#### Problem details
From the first line to the last, retype everything below exactly, minus the pictures.

Segment Open

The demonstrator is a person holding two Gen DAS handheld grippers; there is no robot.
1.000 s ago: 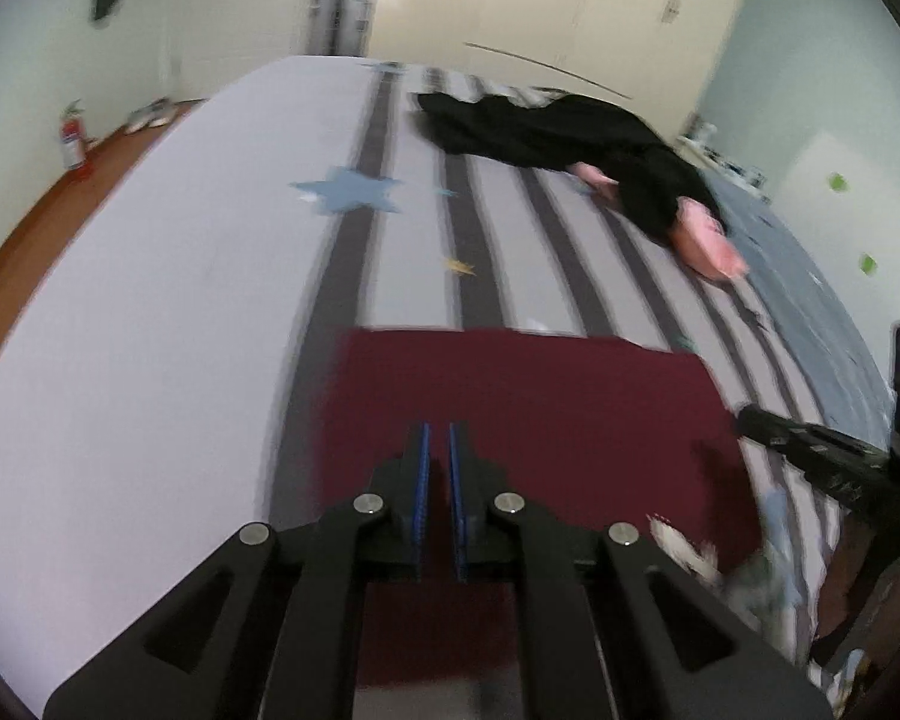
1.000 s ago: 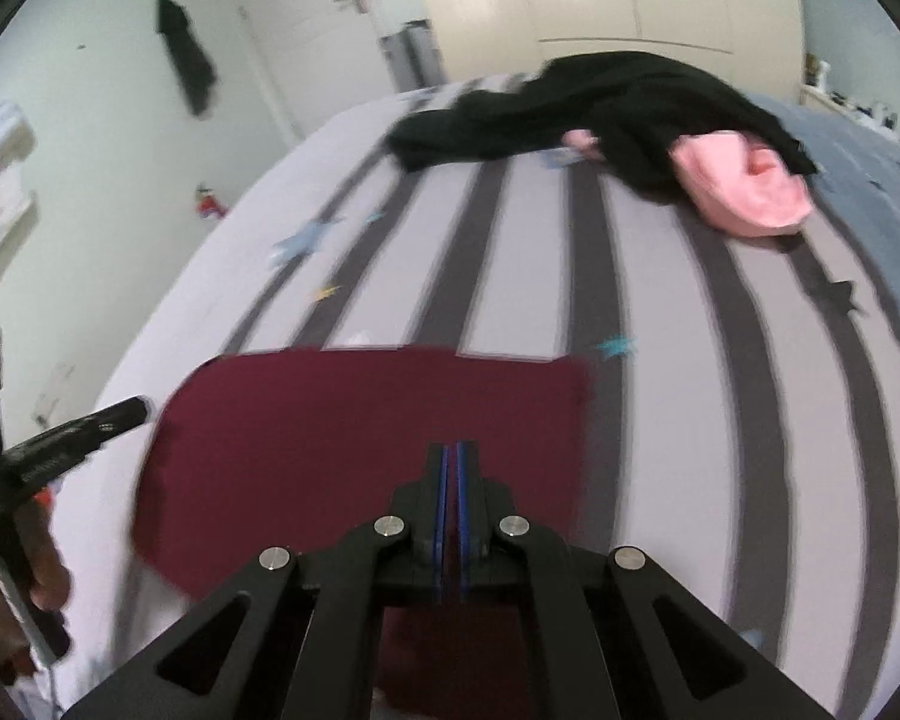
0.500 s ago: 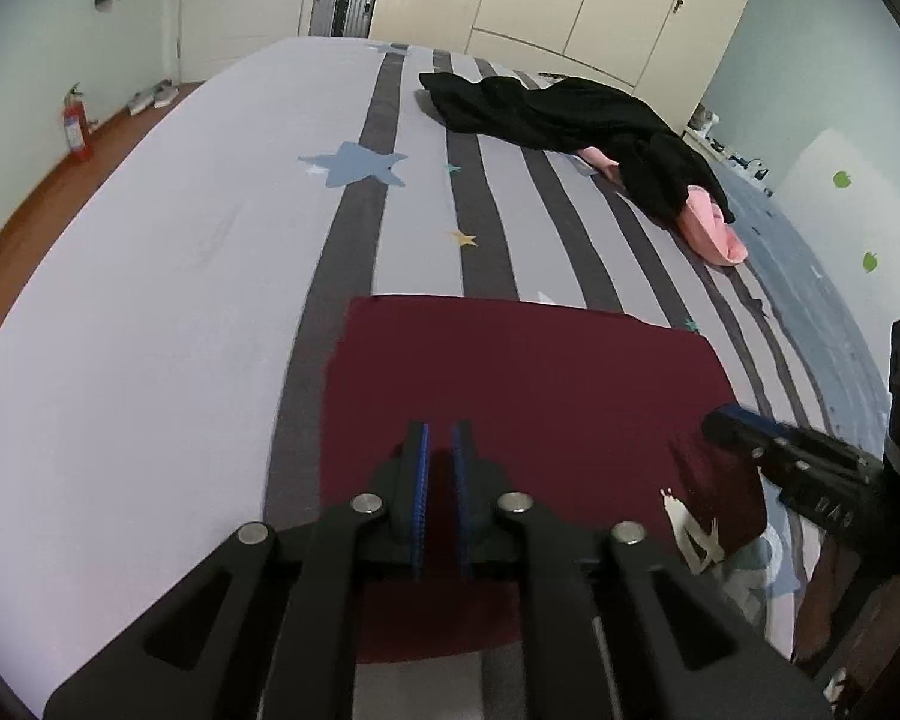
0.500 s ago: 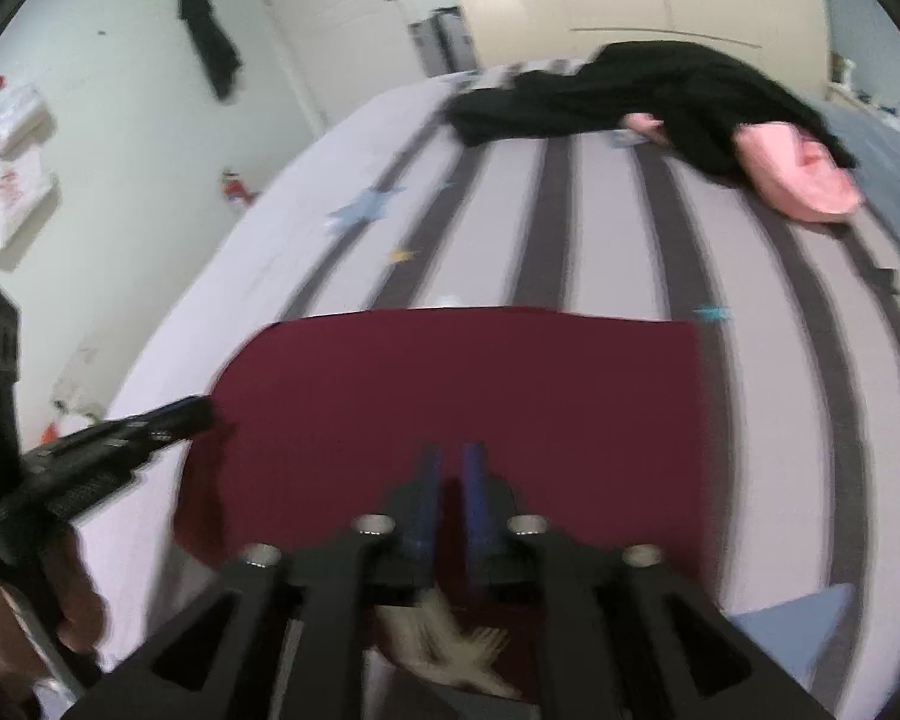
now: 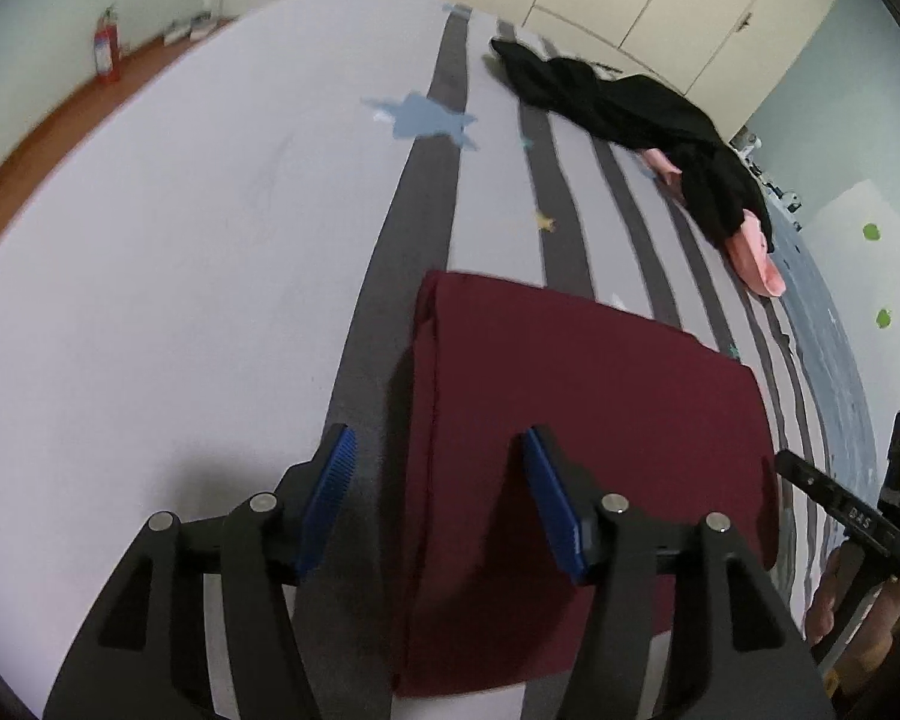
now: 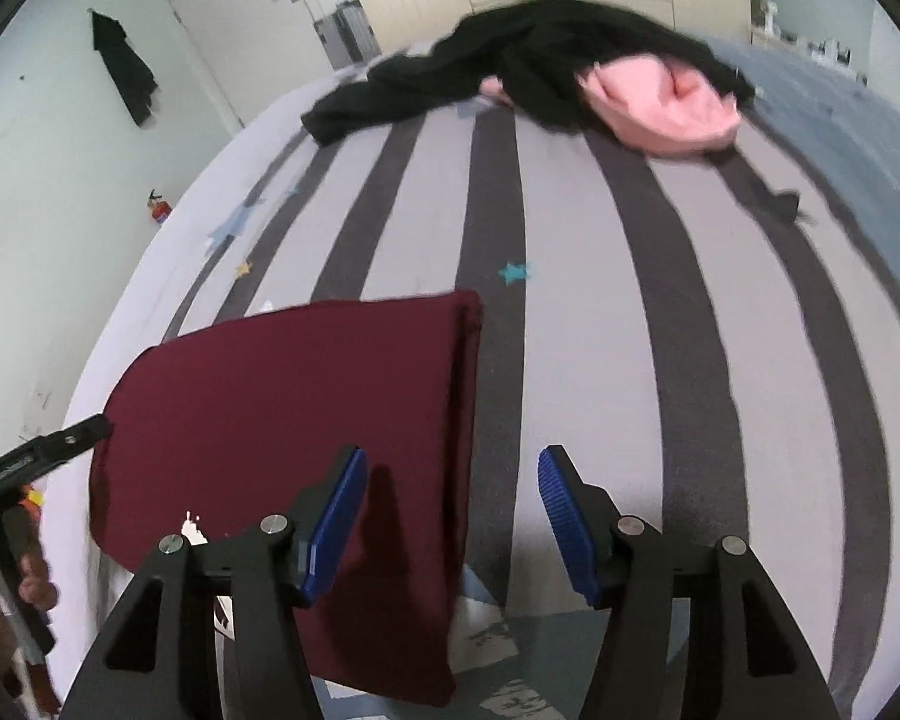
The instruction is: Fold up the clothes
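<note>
On the left, the left claw point(image 5: 438, 489) is seen spread and still widening above the left edge of the folded maroon garment point(image 5: 588, 420), nothing being pinched. The garment is laid flat on the striped bed point(image 5: 180, 252). On the right, the right claw point(image 6: 453, 501) is likewise spread and widening over the garment's right edge, pads clear of cloth.

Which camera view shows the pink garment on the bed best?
The right wrist view: the pink garment is large, with its folds visible under the black clothes. In the left wrist view only a small pink end shows.
</note>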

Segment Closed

#### Answer area
The demonstrator is a person holding two Gen DAS handheld grippers; there is no robot.
1.000 s ago: 
1.000 s ago: 
0.500 s ago: 
0.500 s ago: 
now: 
now: 
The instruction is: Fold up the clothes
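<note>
On the left, the left claw point(image 5: 438, 489) is seen spread and still widening above the left edge of the folded maroon garment point(image 5: 588, 420), nothing being pinched. The garment is laid flat on the striped bed point(image 5: 180, 252). On the right, the right claw point(image 6: 453, 501) is likewise spread and widening over the garment's right edge, pads clear of cloth.

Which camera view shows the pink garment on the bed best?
The right wrist view: the pink garment is large, with its folds visible under the black clothes. In the left wrist view only a small pink end shows.
</note>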

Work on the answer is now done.